/ 1 July 2023

Stiffer fines for auditors ‘will not bring back credibility’

Steinhoff’s former CEO
Former Steinhoff CEO, Markus Jooste. File photo

Industry watchers say it will take more than the recent move by the treasury to impose stiffer fines for egregious misconduct by auditing firms to restore lost trust in the profession.

The audit profession has taken a reputational knock in recent years, amid accounting scandals involving companies such as Steinhoff, Tongaat Hulett and EOH.

 The treasury increased the maximum monetary fines that the Independent Regulatory Board for Auditors (IRBA) can impose on auditors and auditing firms who are charged with improper conduct and either admit guilt or are found guilty following a disciplinary hearing. 

The previous maximum fine was R200 000 but now the board can impose R5 million per charge for an individual auditor and R15 million per charge for an audit firm for an admission of guilt. Should there be a disciplinary hearing and an individual auditor is found guilty the fine is R10 million per charge and R25 million for an audit firm. 

But the increase in fines will not necessarily bring back credibility to the profession because the big firms will always be able to pay the big fines, argued Khaya Sithole, an independent accountant and commentator.

One of the biggest scandals to hit the sector recently was that involving retail group Steinhoff, whose share prices collapsed in December 2017 after the exposure of accounting irregularities. The misrepresentation of Steinhoff’s results vastly inflated the company’s income.

Earlier this year, the Johannesburg Stock Exchange imposed sanctions on Steinhoff’s former chief executive Markus Jooste for breaches committed in the balance sheet scandal, including two fines totalling R15 million. 

Accounting firm Deloitte, Steinhoff’s auditor for years, faced lawsuits from investors who lost money when the retailer’s share price slumped in late 2017.

Executives at sugar refining company Tongaat Hulett were implicated in a multibillion reporting transgression in which accounts were misstated, incorrect profits declared and huge bonuses awarded. Former Tongaat Hulett chief executive Peter Staude and six others backdated sale agreements by the company’s property division to the value of R2.5 billion between March 2015 and September 2018.

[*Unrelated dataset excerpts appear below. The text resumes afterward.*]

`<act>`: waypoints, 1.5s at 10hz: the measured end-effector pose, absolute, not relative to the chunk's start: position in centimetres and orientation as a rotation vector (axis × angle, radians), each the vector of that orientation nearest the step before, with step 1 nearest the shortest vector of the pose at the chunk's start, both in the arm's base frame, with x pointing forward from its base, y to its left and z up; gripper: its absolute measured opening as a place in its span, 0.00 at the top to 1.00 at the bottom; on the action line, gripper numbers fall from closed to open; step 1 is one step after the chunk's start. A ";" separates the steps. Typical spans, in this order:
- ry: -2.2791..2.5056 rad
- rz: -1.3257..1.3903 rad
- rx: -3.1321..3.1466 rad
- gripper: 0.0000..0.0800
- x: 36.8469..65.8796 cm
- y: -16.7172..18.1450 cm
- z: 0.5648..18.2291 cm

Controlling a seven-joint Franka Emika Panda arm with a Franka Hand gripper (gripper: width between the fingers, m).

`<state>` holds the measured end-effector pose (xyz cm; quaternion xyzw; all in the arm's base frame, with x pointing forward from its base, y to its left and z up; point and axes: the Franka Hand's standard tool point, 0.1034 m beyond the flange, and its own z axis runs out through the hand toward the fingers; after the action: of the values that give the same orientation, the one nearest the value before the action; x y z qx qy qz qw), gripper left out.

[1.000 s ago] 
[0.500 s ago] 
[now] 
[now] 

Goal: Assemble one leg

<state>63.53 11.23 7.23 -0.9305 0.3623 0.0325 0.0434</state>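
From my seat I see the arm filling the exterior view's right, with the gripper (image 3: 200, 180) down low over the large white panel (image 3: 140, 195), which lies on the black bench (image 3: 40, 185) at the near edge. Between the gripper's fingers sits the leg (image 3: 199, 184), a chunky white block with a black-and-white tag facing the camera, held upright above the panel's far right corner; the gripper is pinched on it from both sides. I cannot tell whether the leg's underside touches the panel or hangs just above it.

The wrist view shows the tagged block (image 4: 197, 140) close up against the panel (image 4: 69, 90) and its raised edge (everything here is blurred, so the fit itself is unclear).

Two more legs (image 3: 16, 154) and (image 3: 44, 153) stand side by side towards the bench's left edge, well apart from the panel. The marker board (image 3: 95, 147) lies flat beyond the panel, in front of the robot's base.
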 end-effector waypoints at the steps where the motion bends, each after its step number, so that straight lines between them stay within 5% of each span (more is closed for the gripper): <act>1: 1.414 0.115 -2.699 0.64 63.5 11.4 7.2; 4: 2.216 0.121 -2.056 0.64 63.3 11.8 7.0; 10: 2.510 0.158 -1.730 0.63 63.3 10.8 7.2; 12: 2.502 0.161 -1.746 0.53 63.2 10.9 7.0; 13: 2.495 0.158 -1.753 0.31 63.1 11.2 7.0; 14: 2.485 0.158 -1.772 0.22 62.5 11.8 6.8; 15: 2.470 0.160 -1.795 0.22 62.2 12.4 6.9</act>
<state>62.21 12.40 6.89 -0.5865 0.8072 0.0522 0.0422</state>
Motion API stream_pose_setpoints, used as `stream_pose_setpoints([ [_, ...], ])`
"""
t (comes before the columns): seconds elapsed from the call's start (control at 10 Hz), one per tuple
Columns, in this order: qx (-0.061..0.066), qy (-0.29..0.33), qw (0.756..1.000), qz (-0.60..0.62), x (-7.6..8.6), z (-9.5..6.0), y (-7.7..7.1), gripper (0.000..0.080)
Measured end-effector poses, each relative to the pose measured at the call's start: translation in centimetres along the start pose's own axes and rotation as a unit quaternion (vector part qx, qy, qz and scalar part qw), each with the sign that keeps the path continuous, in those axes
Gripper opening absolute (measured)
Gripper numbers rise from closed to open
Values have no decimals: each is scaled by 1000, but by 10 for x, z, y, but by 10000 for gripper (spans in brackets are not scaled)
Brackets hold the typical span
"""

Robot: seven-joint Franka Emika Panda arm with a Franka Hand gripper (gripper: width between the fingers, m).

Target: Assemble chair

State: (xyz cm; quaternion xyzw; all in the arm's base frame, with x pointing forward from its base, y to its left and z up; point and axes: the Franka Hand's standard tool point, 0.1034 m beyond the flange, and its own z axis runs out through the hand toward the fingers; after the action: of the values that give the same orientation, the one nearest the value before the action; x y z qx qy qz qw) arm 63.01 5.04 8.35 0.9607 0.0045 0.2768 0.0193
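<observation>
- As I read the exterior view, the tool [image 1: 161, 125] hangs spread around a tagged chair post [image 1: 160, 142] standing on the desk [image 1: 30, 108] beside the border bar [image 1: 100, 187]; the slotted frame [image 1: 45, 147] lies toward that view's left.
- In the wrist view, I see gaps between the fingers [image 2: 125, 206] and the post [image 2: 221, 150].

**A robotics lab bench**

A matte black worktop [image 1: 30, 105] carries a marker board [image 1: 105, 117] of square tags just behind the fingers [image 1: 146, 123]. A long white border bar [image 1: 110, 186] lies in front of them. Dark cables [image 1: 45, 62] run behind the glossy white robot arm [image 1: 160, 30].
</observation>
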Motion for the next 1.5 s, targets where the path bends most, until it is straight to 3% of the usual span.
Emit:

By inflating the company’s profits, they scored themselves millions of rand in productivity bonuses based on the fraudulent sales, with Straude alone raking in R94 million by cooking the books, the Mail & Guardian previously reported

Audit firm KPMG has also come under fire for its alleged role in the ransacking more than R2 billion from the now-failed VBS Mutual Bank.

Imposing higher fines on the audit entities involved in this type of malfeasance means nothing without quality checks, Sithole said.

“This [increased fines] is probably the third or fourth step towards that journey of restoring credibility of the audit profession,” he said.

“Firms with big resources will always be able to carry that risk because, with higher fines, the cost of delivering the audit will be higher. Smaller firms, without the depth of resources that Deloitte and KPMG have, are the ones that will struggle to retain the type of client portfolio they have.”

Audit quality, Sithole said, is the single most important element of the profession and restoring its credibility hinges on it. 

The 2022 IRBA inspection report notes that “poor audit quality can lead to serious consequences that include loss of employment, decreased investment and reduced economic growth”.

“Last year’s report indicated that about 80% of audit files had an issue of some sort. So, if 80% of the audit has an issue, it means that there is a fundamental problem with the understanding and application of standards, a fundamental problem of audit quality,” Sithole said.

“Some people don’t do documentation properly. Some people don’t do proper calculations or ask the right questions from their clients. This is what improves the audit profession, not an increase in fines.”

An annual report is based on inspections performed by the regulator, including working papers, statements, correspondence, books or other documents in the possession, or under the control, of a registered auditor.

For its part, KPMG had introduced initiatives aimed at ensuring independent governance of the firm and additional lines of quality defence, said Devon Duffield, head of audit for Africa.

Duffield said the audit firm’s biggest concern about the increased fines was whether it would further undermine the attractiveness of the profession.

“Our profession has to continue to attract and retain the brightest minds to fulfil our public interest responsibilities of protecting the capital markets — and we have seen a steady reduction in the number of people choosing to take up this profession at a university level and at a graduate level,” Duffield said.

“To properly inform future audit professionals it is vital that we fully understand how the regulator intends to apply these fines.”

The higher cost of operating in the sector, as a result of the higher penalties, is likely to have a knock-on effect on the cost of effective audits within the country — whether through the increased cost of insurance or the introduction of enhanced standards.

Sithole weighed in: “The new fines increase the risk of doing audit work and I do not think that the risk appetite for this particular type of work is high and, therefore, those people might withdraw from the profession altogether.”

“That’s the dilemma that everybody has to deal with in that there comes a point in time where the number just sounds risky enough for a lot of people to say that somebody else must bear the risk.”